Josef Mengele- The Angel of Death


Pregnant women did not escape his loathsome scrutiny. They were like chattel, and once they had served their purpose, they were sent to the gas chambers.

In his laboratory at Auschwitz, Dr. Josef Mengele, also known as the Angel of Death by the inmates, conducted the most inhuman experiments. He was given carte blanche, and the Nazi doctor had no scruples in exercising that right. Everything he did was dedicated to the pursuit of the ultimate Aryan race.

Mengele was born on March 16, 1911, in the town of Günzburg in Germany. He was the oldest of three boys and came from an affluent background. He was a good student with a keen interest in classical music from a young age.

The young Mengele floated through life, achieving milestone after milestone with seemingly very little effort.

By the year 1935, Josef Mengele had earned his Ph.D. in anthropology from the University of Munich. However, it was in Frankfurt working for Dr. Otmar Freiherr von Verschuer, a German geneticist, that he developed his passion for the study of twins.

Three years later, the soon-to-be Nazi doctor of death earned a cum laude doctorate from the University of Frankfurt. After the war, both universities revoked his degrees.

Josef Mengele

Shortly after joining the Nazi Party in 1937, Josef Mengele married Irene Schönbein with whom he had one son, Rolf, who was born in 1944.
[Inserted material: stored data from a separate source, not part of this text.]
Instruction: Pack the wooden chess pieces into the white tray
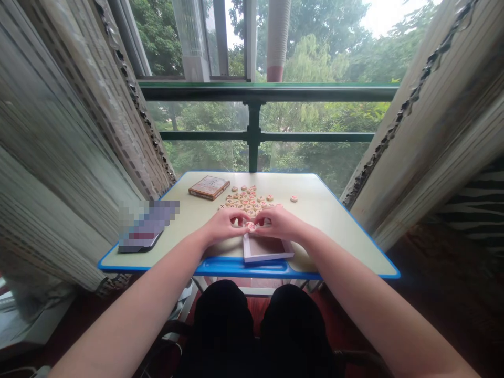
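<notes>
left hand [220,224] and right hand [280,223] meet at the table's [346,236] near edge, fingertips closed on one round game piece [251,227] above the open box [268,251]. a slack pinch may let it roll off that edge. marks on the loose pieces [246,200] and the lid [208,187] toward the far edge are too small to read.

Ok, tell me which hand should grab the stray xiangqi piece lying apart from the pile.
Right, probably. The right hand sits nearer the stray xiangqi piece, which lies right of the pile; the left hand would have to reach across.
</notes>
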A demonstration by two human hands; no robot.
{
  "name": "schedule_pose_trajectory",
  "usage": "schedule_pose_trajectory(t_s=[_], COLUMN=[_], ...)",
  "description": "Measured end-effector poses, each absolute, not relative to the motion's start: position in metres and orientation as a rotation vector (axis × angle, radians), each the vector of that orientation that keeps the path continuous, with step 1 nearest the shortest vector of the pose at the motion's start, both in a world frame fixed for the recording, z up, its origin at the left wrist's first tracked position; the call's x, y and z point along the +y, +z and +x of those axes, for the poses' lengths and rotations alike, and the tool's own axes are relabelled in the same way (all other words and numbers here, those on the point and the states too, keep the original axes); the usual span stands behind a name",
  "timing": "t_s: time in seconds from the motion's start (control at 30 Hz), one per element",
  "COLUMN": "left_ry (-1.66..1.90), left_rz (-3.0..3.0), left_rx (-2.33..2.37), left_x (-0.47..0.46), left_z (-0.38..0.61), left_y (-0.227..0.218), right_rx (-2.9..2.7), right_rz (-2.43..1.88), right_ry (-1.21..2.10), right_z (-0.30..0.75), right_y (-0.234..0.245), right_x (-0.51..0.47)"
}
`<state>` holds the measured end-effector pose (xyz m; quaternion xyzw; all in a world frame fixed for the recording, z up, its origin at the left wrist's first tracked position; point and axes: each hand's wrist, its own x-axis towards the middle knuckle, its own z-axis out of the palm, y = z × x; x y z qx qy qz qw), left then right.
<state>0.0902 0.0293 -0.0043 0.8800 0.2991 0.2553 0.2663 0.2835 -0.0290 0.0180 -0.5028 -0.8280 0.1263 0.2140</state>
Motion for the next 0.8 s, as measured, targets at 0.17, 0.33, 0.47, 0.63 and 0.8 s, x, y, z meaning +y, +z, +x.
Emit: schedule_pose_trajectory(t_s=[0.17, 0.33, 0.47, 0.63, 0.8], left_ry=[0.748, 0.747, 0.765, 0.813, 0.875], left_rz=[2.317, 2.38, 2.374, 2.368, 2.356], left_rx=[0.848, 0.844, 0.862, 0.865, 0.897], left_x=[0.031, 0.0298, 0.0294, 0.0307, 0.0331], left_z=[0.0894, 0.0901, 0.0915, 0.0919, 0.0921], left_y=[-0.0058, -0.0058, -0.0061, -0.0081, -0.0093], right_rx=[-2.359, -2.397, -2.395, -2.407, -2.393], right_rz=[-1.36, -1.32, -1.326, -1.358, -1.347], right_ry=[0.319, 0.304, 0.275, 0.26, 0.281], right_z=[0.2819, 0.2806, 0.2798, 0.2792, 0.2796], right_y=[0.0178, 0.017, 0.0151, 0.0153, 0.0142], right_x=[-0.0303, -0.0311, -0.0314, -0.0318, -0.0308])
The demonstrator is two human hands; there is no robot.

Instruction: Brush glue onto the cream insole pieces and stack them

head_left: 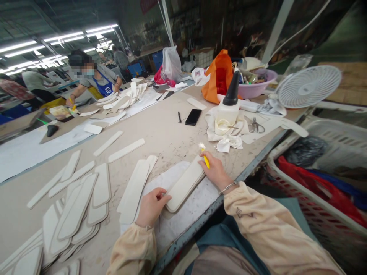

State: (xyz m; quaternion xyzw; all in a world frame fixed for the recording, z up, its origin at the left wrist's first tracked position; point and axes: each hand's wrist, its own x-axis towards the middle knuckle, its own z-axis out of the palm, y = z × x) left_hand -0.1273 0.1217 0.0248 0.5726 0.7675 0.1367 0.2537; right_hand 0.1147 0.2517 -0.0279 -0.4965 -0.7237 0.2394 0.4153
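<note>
My right hand (pixel 214 171) is closed around a yellow-handled brush (pixel 205 160), whose tip is coated with white paste. It is over the far end of a stack of long, white, round-cornered panels (pixel 185 185). My left hand (pixel 152 206) has its fingers curled, with thumb and forefinger at the near left corner of that stack. Under the stack lies a white sheet (pixel 172 227) with smudges. Just left of my left hand, more panels (pixel 134 189) overlap one another. A large loose pile of similar panels (pixel 77 210) spreads across the table's left side.
A white container with a black cone (pixel 231 89), scissors (pixel 256 125) and a phone (pixel 193 117) sit farther back. Beyond are an orange bag (pixel 219 74), purple basin (pixel 255 89) and white fan (pixel 309 87). A plastic basket (pixel 315 204) stands right. A co-worker (pixel 97 80) works across the table.
</note>
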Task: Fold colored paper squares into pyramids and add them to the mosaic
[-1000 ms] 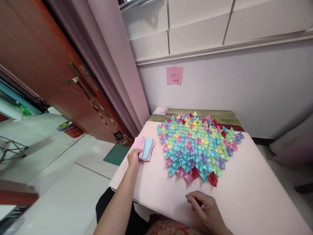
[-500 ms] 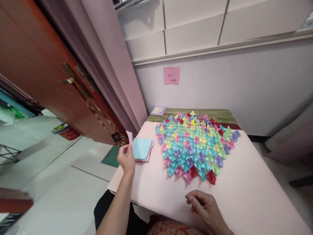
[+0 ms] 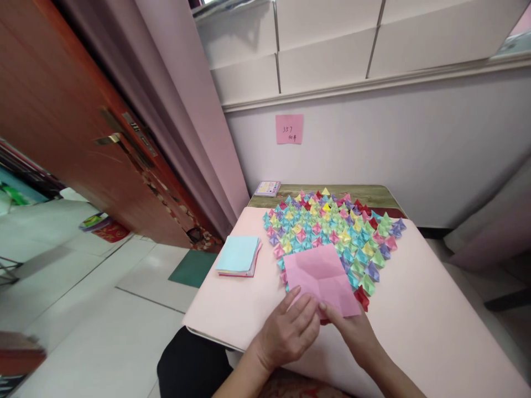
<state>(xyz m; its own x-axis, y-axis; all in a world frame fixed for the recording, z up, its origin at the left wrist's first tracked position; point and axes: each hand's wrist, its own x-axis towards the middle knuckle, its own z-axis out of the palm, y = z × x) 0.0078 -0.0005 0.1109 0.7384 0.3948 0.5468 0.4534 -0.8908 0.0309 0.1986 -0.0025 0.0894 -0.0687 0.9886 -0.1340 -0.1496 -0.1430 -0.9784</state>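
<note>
left hand (image 3: 288, 329) and right hand (image 3: 352, 330) meeting lower centre, both pinching the pink paper sheet (image 3: 321, 279) | sheet overlapping the folded-paper mosaic (image 3: 332, 226) | paper stack (image 3: 238, 255) lying centre-left

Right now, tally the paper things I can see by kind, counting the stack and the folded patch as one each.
pink sheet: 1
stack of squares: 1
patch of folded pieces: 1
paper packet: 1
pink wall note: 1
Total: 5
</note>
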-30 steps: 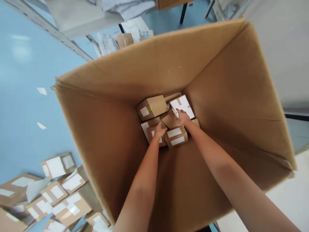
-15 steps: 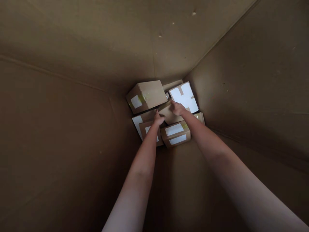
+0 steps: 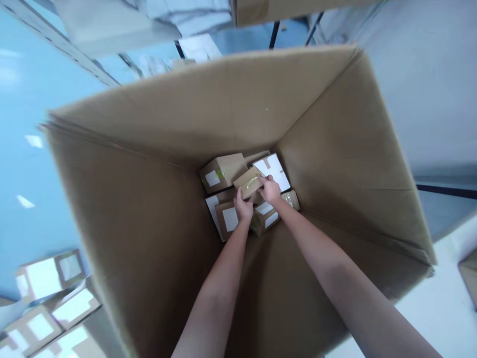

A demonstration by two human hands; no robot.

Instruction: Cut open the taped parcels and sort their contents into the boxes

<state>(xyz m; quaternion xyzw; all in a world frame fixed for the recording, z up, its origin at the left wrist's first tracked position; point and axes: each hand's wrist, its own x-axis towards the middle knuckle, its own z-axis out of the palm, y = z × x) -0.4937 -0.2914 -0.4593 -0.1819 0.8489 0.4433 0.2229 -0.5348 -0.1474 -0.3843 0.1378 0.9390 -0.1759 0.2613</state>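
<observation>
Both my arms reach deep into a large open cardboard box (image 3: 130,199). At its bottom lie several small taped parcels with white labels. My left hand (image 3: 243,208) and my right hand (image 3: 269,190) are closed on the two ends of one small brown parcel (image 3: 248,182), tilted and raised a little above the others. Under it sit a labelled parcel (image 3: 228,219) at the left, another (image 3: 266,220) at the right, a plain brown one (image 3: 219,171) behind, and a white-topped one (image 3: 276,170) at the back right.
Several more labelled parcels (image 3: 48,298) lie heaped on the blue floor at the lower left. Grey shelving (image 3: 112,25) and a table's legs stand beyond the box. A pale floor shows at the lower right, with a brown box edge (image 3: 470,276).
My head dipped into the big box and has pulled back out. Both hands have closed on the middle parcel and raised it, tilted, off the pile.
</observation>
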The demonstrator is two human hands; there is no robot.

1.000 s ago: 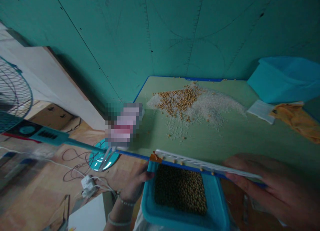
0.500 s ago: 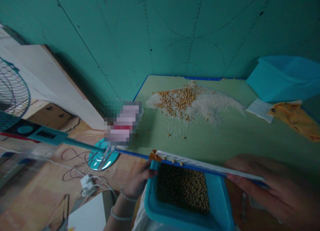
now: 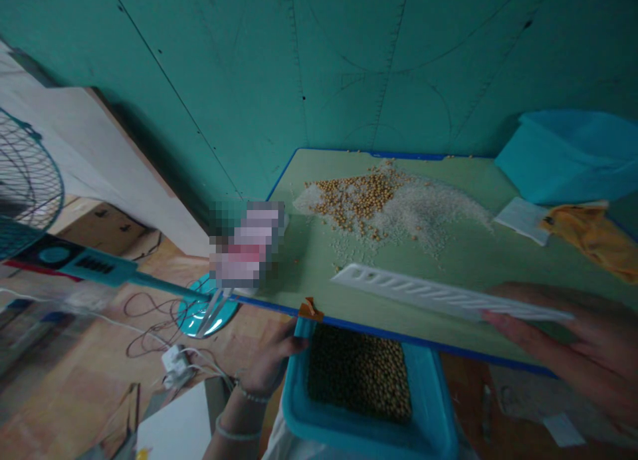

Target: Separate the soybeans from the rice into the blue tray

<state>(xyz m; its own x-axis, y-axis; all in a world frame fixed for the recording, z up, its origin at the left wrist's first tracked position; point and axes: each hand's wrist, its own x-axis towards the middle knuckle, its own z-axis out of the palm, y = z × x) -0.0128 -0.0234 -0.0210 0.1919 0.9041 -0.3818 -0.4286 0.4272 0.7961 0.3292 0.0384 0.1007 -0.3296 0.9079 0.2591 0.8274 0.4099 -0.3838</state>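
Observation:
My left hand (image 3: 273, 361) grips the left rim of a blue plastic tub (image 3: 433, 407), its fingers curled at the corner. Round tan and dark beans (image 3: 369, 373) fill much of the tub, which sits under the table's front edge. In my right hand (image 3: 563, 340) is a long white slotted plastic strip (image 3: 428, 297), held at its right end above the green tabletop (image 3: 294, 280). Beyond the strip lies a pile of soybeans (image 3: 353, 197) mixed with white rice-like grains (image 3: 423, 211).
At the right stand a blue fabric bin (image 3: 573, 157), an orange cloth (image 3: 593, 237) and a white packet (image 3: 523, 219). A blurred-out device (image 3: 249, 247) stands at the table's left edge. A teal fan (image 3: 94, 267) and cables (image 3: 149, 314) are on the left.
My right hand has moved the white strip from the table's front edge up and inward over the tabletop. Soybeans that were at the edge are gone from there. My left hand stays on the tub.

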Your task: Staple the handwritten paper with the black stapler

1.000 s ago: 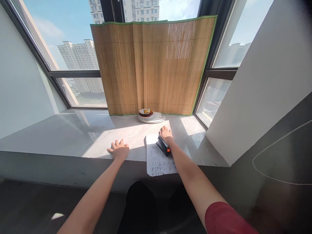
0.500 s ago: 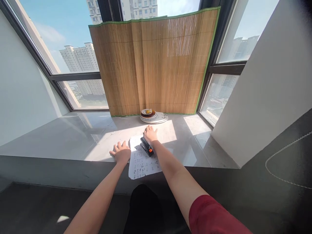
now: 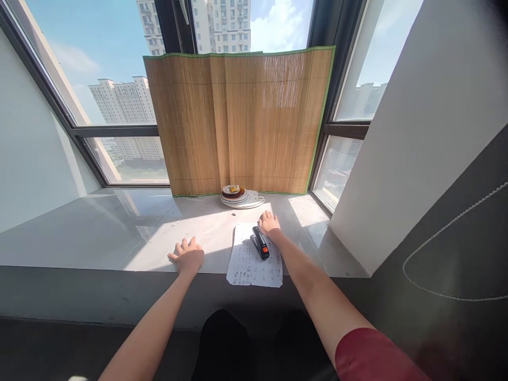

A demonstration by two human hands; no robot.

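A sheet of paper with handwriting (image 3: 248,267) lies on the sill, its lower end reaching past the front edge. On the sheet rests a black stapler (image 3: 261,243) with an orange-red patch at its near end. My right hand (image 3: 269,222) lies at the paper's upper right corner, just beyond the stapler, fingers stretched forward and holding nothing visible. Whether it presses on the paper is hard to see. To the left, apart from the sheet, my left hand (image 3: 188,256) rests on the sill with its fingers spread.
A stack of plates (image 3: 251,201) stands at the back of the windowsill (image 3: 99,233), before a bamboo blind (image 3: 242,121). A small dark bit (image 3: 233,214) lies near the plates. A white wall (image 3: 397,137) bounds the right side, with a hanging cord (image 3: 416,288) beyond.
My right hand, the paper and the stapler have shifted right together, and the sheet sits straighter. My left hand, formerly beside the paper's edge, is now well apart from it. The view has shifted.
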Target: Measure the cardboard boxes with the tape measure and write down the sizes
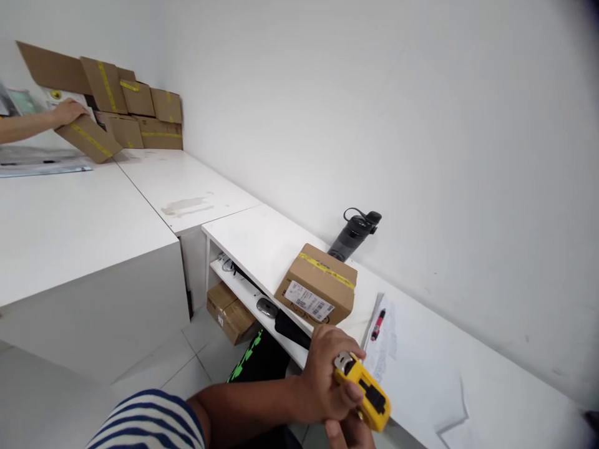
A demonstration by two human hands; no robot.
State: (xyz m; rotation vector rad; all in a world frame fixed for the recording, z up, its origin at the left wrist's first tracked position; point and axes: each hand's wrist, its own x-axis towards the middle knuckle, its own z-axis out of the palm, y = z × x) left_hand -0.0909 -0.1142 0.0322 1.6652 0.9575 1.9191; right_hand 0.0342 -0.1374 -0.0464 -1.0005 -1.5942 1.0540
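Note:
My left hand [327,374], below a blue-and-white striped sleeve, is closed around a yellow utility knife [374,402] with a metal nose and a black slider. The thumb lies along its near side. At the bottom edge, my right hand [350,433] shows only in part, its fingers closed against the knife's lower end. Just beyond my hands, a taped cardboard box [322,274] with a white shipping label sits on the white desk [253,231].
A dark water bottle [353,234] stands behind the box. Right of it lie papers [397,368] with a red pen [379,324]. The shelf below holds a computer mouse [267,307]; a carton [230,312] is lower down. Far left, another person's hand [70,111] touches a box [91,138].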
It was at this juncture, when the Nazi Party was almost at its zenith in power and popularity, that Mengele began to fully appreciate the base doctrines espoused at the party rallies.

Hitler, Goebbels, and Himmler had started to speak more vocally about racial hygiene, anti-Semitism, and eugenics. The Nazi leaders wanted to create the ultimate Aryan race that would rule the world from Berlin, or Germania, as they wanted the capital to be known.

In 1941, Mengele, like so many young Germans, followed Hitler’s outstretched arm as it pointed toward the east and Russia. It was in the Ukraine where Mengele, as a medical officer, gained some fame for his bravery in the face of enemy fire.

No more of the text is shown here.